Ia juga mengaku telah mengantongi data identitas sejumlah Kepala OPD yang diduga turut terlibat dalam praktik ‘Patungan Politik’ tersebut.
“Akan kami ungkap secara bertahap setelah ini, siapa saja Kepala OPD yang terlibat patungan,” ucap Wiwit.
Wiwit juga menjelaskan terkait resiko menjadi pejabat negara yang harus siap dikritisi. Pejabat publik dimaknai sudah menjadi milik publik, yang perkataannya, perbuatannya serta ekspresinya pasti dalam pengawasan publik. Semestinya pejabat negara menyadari akam hal itu sebagai resiko melekat.
“Jika anti-kritik, ya jangan jadi pejabat publik,” katanya menegaskan.

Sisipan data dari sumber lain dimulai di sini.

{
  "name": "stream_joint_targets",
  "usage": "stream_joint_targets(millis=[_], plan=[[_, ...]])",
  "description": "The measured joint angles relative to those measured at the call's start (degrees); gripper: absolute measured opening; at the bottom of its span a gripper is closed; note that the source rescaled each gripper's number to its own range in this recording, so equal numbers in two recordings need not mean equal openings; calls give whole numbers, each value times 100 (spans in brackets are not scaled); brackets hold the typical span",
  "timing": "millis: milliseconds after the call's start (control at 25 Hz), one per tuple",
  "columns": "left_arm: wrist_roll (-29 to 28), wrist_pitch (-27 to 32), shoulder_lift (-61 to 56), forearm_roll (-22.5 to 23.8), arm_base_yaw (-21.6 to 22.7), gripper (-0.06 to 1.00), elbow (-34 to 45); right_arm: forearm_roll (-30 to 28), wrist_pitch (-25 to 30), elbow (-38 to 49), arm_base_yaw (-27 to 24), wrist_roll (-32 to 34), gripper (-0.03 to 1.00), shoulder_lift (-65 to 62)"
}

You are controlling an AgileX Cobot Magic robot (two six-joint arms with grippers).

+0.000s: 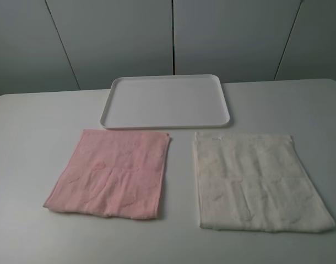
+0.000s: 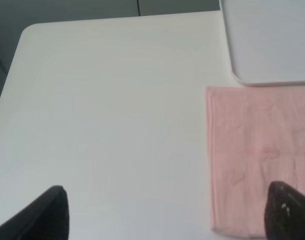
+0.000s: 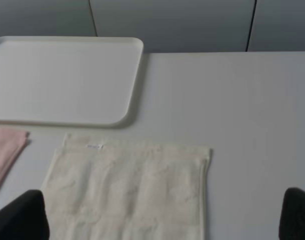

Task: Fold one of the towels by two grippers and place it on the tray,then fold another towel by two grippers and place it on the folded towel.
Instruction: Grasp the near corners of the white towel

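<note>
Toward the front edge of the surface [image 1: 36,126], the pink towel [image 1: 110,173] and the cream towel [image 1: 256,184] lie flat; the tray [image 1: 168,102] sits by the rear edge. The left gripper [image 2: 167,217] and right gripper [image 3: 160,217] are spread. Both should pinch one towel's front corners, lifting evenly.

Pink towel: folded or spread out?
Spread out. The pink towel lies flat as a full square on the table, just in front of the tray, not on it.
</note>
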Motion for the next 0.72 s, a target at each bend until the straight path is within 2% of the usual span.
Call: stream_joint_targets(millis=[160, 320, 520, 640, 720], plan=[[688, -234, 1039, -293, 0, 100, -572, -27, -329, -413, 82, 37, 100, 1022], [1506, -467, 2197, -771, 0, 100, -1095, -31, -508, -655, 159, -18, 100, 2078], [2382, -590, 3748, -1567, -14, 100, -1731, 189, -1020, -1012, 162, -271, 100, 3420], [2732, -642, 4587, -1677, -290, 100, -2090, 437, -1103, -1364, 162, -553, 100, 4204], [2815, -763, 5039, -1602, -667, 100, -2332, 734, -1103, -1620, 162, -794, 100, 4699]])
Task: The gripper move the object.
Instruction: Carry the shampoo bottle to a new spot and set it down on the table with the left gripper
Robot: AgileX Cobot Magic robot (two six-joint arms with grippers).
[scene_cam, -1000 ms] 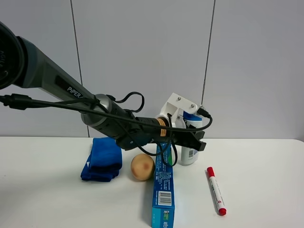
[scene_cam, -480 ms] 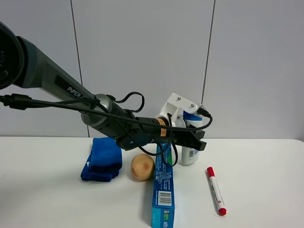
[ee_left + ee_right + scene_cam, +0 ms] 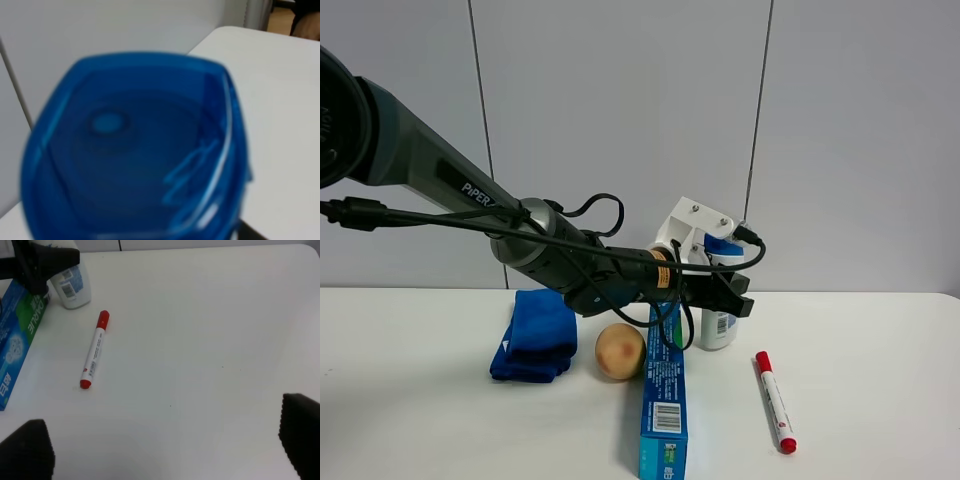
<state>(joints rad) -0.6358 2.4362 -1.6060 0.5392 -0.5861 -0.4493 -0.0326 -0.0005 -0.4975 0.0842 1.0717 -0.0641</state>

Lebih lanjut, ia mengutip dari Mahkamah Konstitusi (MK) mengkritik pejabat negara adalah sebagai bagian dari fungsi pengawasan. Kritik tersebut merupakan bentuk pengawasan, koreksi, dan saran terhadap hal-hal yang berkaitan dengan kepentingan masyarakat. Kritik juga berperan dalam menjaga keseimbangan kekuasaan dan memastikan pemerintahan berjalan sesuai dengan konstitusi.
Terkait polemik ini, Direktur BPR Majatama, Tri Hardianto ketika dihubungi untuk konfirmasi dan klarifikasi belum memberikan keterangan resminya.